# Your task:
Scan the material for the word "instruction", and copy each line where it shows up.

####

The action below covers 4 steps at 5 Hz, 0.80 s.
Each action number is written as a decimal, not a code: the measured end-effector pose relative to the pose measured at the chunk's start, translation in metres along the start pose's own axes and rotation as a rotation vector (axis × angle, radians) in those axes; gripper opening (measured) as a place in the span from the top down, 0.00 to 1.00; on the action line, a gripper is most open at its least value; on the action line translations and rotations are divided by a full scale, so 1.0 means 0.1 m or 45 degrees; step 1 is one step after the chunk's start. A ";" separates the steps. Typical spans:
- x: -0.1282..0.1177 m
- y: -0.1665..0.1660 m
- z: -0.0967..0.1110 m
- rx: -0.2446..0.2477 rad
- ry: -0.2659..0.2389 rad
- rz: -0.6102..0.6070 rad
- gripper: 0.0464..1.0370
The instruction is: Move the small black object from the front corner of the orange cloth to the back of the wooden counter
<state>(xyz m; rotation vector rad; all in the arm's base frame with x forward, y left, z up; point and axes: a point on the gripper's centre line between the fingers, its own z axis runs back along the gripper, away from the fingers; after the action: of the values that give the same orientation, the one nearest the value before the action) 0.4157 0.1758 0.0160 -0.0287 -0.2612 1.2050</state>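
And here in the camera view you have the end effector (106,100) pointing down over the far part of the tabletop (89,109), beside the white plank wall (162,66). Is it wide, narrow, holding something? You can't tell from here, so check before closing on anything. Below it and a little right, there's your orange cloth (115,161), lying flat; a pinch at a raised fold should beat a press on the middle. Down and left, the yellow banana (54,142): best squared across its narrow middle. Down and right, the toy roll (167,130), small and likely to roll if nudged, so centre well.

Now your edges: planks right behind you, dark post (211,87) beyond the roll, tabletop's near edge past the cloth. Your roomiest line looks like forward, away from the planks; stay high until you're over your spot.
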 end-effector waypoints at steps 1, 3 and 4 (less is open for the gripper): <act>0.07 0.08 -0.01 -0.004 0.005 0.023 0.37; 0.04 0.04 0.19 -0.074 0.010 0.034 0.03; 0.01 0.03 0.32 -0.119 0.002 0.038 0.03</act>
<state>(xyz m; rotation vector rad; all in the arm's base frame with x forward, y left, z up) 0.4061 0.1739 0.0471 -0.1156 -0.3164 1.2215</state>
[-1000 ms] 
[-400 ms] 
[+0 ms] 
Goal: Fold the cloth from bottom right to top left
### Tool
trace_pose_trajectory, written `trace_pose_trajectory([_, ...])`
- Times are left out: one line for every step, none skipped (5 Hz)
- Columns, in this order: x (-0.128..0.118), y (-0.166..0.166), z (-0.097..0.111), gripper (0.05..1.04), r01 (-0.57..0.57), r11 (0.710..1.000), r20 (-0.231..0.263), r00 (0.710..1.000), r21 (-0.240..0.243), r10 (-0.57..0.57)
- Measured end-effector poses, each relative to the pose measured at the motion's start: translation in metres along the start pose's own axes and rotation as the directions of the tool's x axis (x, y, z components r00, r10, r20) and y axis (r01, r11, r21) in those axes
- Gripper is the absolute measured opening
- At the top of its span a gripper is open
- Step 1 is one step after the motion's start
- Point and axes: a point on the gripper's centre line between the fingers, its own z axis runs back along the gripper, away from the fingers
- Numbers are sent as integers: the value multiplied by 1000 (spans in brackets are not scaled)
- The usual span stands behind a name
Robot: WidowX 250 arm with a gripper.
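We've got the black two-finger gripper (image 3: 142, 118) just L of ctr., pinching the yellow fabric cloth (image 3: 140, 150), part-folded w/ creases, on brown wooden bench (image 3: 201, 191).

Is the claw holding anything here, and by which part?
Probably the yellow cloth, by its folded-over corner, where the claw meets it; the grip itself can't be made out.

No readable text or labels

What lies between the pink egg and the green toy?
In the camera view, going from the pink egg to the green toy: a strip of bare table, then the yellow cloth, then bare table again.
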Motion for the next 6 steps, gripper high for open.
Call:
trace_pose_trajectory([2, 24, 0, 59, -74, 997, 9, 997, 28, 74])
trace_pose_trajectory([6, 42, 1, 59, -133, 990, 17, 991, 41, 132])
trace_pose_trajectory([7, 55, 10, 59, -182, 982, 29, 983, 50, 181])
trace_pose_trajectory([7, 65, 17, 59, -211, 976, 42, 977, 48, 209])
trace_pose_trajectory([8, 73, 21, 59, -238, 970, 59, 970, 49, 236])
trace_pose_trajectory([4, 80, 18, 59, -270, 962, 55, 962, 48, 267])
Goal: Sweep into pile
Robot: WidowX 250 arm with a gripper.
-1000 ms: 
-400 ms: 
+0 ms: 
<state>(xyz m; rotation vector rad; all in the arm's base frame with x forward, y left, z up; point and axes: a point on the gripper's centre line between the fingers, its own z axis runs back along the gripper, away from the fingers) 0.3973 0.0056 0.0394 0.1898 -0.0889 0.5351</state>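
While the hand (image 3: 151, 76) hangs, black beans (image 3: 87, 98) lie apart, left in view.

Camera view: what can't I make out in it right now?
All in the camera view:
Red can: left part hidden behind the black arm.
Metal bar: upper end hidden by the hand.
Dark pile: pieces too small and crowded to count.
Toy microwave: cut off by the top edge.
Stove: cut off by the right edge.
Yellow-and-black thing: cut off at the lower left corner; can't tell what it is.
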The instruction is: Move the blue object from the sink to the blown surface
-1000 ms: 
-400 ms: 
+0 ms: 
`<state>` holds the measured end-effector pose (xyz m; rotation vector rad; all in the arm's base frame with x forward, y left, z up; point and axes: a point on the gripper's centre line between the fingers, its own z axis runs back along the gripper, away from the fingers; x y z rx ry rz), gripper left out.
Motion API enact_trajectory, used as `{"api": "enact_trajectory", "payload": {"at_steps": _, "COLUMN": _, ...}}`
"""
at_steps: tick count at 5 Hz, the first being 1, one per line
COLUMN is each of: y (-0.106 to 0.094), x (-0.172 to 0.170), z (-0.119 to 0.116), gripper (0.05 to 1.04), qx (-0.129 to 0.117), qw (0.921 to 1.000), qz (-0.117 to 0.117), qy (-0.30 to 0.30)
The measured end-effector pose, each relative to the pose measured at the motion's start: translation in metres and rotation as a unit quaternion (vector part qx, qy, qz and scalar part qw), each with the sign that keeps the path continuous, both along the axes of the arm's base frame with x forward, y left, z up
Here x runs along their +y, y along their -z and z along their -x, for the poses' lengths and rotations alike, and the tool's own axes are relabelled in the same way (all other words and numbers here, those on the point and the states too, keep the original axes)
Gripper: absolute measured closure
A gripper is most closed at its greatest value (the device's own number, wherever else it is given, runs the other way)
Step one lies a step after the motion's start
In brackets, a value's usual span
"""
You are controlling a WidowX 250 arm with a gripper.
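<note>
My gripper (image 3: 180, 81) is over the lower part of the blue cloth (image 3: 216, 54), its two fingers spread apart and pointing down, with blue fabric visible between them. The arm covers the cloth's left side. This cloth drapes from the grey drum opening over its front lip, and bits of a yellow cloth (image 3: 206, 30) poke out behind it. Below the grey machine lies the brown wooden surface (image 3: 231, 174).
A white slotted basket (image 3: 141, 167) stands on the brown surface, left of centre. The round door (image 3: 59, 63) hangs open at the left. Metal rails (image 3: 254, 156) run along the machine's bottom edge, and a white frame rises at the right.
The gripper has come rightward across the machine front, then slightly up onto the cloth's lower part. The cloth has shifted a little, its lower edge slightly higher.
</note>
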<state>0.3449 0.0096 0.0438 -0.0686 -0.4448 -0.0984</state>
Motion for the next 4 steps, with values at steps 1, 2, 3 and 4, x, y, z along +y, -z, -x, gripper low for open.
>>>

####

# Exercise output:
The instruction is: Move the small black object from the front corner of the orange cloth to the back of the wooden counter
The instruction is: Move the blue object from the sink to the blown surface

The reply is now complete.